Colorado voters overwhelmingly approved a ballot initiative that gives the state's lawmakers the green light to spend tens of millions of dollars in tax revenue generated through the sale of legal marijuana.
Had the results gone the other way, it would have initiated a $25 million rebate for the state's taxpayers and over $40 million in tax breaks for marijuana growers and recreational users, according to the Denver Post. Instead, the money will now be reinvested in public infrastructure spending, with the bulk of the money allocated for the construction of new schools.
The measure: The reason the vote is odd is that the state should never have needed this new seal of approval — it should have had authority to spend the money reaped from marijuana sales from past laws establishing the tax model. But state tax analysts underestimated the revenue that would be flowing into state coffers from marijuana sales, and lawmakers found themselves sitting on a growing pile of cash without the legal authority to do anything with it.
Both Republican and Democratic lawmakers panicked at the prospect of having to refund the new windfall back to taxpayers, but fortunately for them the new ballot measure securing the money for their use has passed with ease.

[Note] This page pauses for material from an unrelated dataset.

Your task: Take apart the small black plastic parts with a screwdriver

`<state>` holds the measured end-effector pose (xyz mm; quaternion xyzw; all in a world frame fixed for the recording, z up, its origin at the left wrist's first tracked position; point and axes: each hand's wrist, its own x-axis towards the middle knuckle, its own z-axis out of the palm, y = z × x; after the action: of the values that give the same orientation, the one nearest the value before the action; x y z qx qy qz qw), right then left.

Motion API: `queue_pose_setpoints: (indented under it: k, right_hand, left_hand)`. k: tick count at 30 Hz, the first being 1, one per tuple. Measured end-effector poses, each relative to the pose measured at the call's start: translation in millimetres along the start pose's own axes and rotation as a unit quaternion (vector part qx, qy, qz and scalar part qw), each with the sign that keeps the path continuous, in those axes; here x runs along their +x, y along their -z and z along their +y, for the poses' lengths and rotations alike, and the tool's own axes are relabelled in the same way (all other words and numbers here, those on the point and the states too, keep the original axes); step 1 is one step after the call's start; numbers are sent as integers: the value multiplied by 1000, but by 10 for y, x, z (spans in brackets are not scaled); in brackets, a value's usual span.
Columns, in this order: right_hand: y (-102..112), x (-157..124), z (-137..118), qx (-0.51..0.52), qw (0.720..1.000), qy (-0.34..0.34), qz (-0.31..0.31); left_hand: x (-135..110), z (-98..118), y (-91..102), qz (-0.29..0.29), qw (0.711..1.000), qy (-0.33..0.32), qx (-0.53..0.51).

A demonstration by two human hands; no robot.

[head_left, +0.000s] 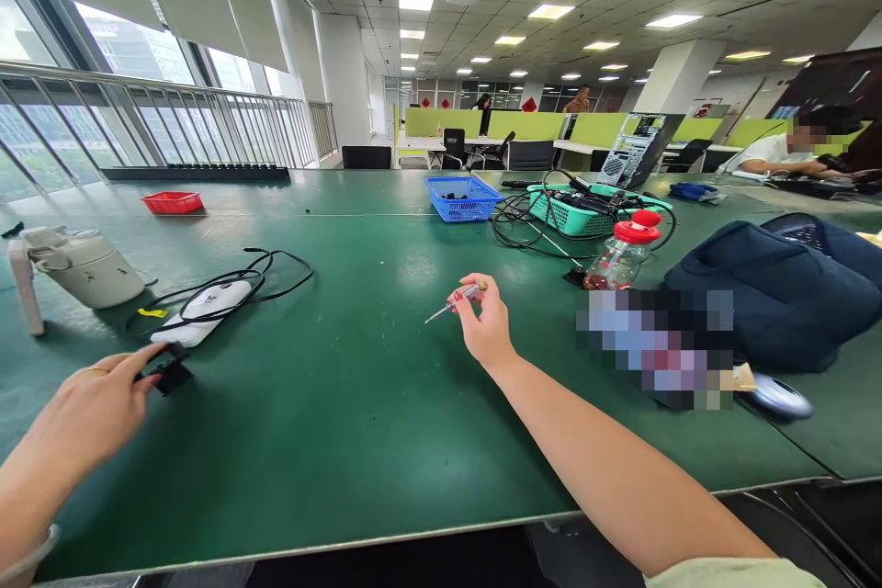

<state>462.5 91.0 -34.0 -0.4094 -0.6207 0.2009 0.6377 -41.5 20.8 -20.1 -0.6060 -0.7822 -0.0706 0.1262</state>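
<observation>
My right hand [486, 323] hovers over the middle of the green table [358, 413], fingers closed round a small screwdriver [456, 301] whose tip points left. My left hand [89, 409] reaches in from the lower left, its fingers pinching a small black part [169, 375] that rests on the table. Just beyond that part lies a white device [207, 308] with a black cable [265, 280] looped around it.
A beige appliance [86, 266] stands far left, a red tray [172, 201] behind it. A blue basket [461, 198], a green basket [575, 216] of cables, a red-capped bottle [624, 255] and a dark bag [764, 294] lie to the right. A person sits at the far right.
</observation>
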Motion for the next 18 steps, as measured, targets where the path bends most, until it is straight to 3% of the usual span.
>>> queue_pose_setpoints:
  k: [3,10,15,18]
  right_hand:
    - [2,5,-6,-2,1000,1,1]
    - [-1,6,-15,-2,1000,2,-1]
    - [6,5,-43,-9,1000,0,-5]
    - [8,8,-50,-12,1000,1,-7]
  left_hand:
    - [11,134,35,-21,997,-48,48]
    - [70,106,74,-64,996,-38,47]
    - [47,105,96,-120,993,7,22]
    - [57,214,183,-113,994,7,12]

On the surface, the vote represents a correction of a technical error. But from a broader perspective, it also marks an affirmation of the broader project of legalization and taxation in the state. Marijuana has been on sale since the beginning of 2014 in Colorado, and there's been plenty of time for the state's residents to grow disillusioned with the ease of access, grow concerned about the abundance of the drug in social life and popular culture, or simply view the sales taxes as overly onerous (recreational marijuana is taxed at a rate of around 13%). But voters have determined that the taxes are at the very least tolerable, and that they'd like to see the money raised by it go to good use.
The funds will be spent as originally intended — primarily on education and programs related to drug education. According to the Denver Post, the measure allocates $40 million for school construction, $12 million for youth and substance-abuse programs, and about $14 million to discretionary accounts.
Earlier this year, Colorado became the first state in the country to raise more tax revenue from marijuana sales than from alcohol.
Colorado is still early on in its big experiment with marijuana, and a whole host of effects on public health and statewide drug use have yet to be understood. But this is much is clear: Green makes green.